Секретарь крайкома Субботин, стареющий угловатый человек, щеки которого изрезали глубокие морщины, принял его не сразу, но зато выслушал весь рассказ Кружилина спокойно, внимательно, не перебивая. И только когда Поликарп Матвеевич умолк, проговорил:
— Да, мне звонили. Все это очень неприятно.
— Значит… Значит, я, Иван Михайлович, действительно чего-то не понимаю, как говорил Алейников?
— Так выходит.
— Но — чего? Чего?
— Чего? — невесело переспросил секретарь крайкома. — Многого. Политической обстановки. Пульса времени.
— Что? — Кружилин поднял глаза на секретаря крайкома, оглядел его, будто видел впервые.
Поликарп Матвеевич давно, кажется с ноября 1919 года, знал этого человека, одного из руководителей новониколаевских подпольщиков, потом комиссара одного из полков легендарной Пятой Красной армии. Ну да, с ноября, потому что именно в последних числах ноября 1919 года партизанский отряд Кружилина совместно с этим полком выбили белогвардейцев из Шантары. Потом полк ушел дальше, на Новониколаевск, а этот человек крепко тряхнул ему на прощанье руку и сказал: «Давай, Поликарп, устраивай тут советскую власть. Ты пока отвоевался».
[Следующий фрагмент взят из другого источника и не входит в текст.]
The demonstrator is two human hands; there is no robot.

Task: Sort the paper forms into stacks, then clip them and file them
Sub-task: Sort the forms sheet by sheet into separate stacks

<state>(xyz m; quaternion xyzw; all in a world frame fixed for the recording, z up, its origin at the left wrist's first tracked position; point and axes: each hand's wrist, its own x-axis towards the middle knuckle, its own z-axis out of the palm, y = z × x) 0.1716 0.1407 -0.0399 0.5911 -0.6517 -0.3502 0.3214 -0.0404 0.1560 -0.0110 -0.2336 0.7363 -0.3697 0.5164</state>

Затем он встретился с ним, кажется, года через два или три, на Барнаульской партийной конференции — в те годы Шантарская волость относилась к Барнаульскому уезду. «Ну вот, и я отвоевался, — сказал этот человек, узнав Кружилина, и опять крепко тряхнул ему руку. — Сейчас, видно, придется потрудиться в укоме партии. Поработаем вместе».
И они работали, часто встречаясь, до самого тридцатого года, когда Шантара отошла ко вновь организованному Западно-Сибирскому краю. На несколько лет Кружилин потерял из виду этого человека, но полтора года назад снова встретились в Западно-Сибирском крайкоме. «A-а, Поликарп Матвеевич! — воскликнул тот радостно и энергично потряс руку. — Видишь, гора с горой не сходится… Опять свела нас судьба! Ну, заходи, потолкуем, что и как у вас в Шантаре…»
Работать с Иваном Михайловичем было легко и приятно. Неизменно мягкий и приветливый, он никогда не горячился, не суетился. Все это как-то не гармонировало с его угловатой, немного нескладной внешностью, но все равно от него веяло покоряющей силой и правотой. Сперва Кружилин не мог разобраться, в чем тут дело, в чем такая покоряющая сила этого человека. А потом понял — в глазах, во взгляде. Разговаривая, Иван Михайлович всегда смотрел на собеседника серыми глазами чуть грустновато, почти не мигая, и казалось, что его взгляд, проникая в душу, видит то, что другим никогда не разглядеть. И странно, что это не оскорбляло и не пугало собеседника, — во всяком случае, он, Кружилин, никогда не испытывал под взглядом секретаря крайкома таких чувств, — это просто лишало возможности что-то утаить, заставляло выкладывать все, и плохое и хорошее, что есть на душе. И заставляло выкладывать именно потому, что взгляд Ивана Михайловича странным, необъяснимым образом заставлял поверить — перед тобой человек, который все поймет, который не осудит за непонимание каких-то важных вещей, поможет понять то, чего еще не понимаешь.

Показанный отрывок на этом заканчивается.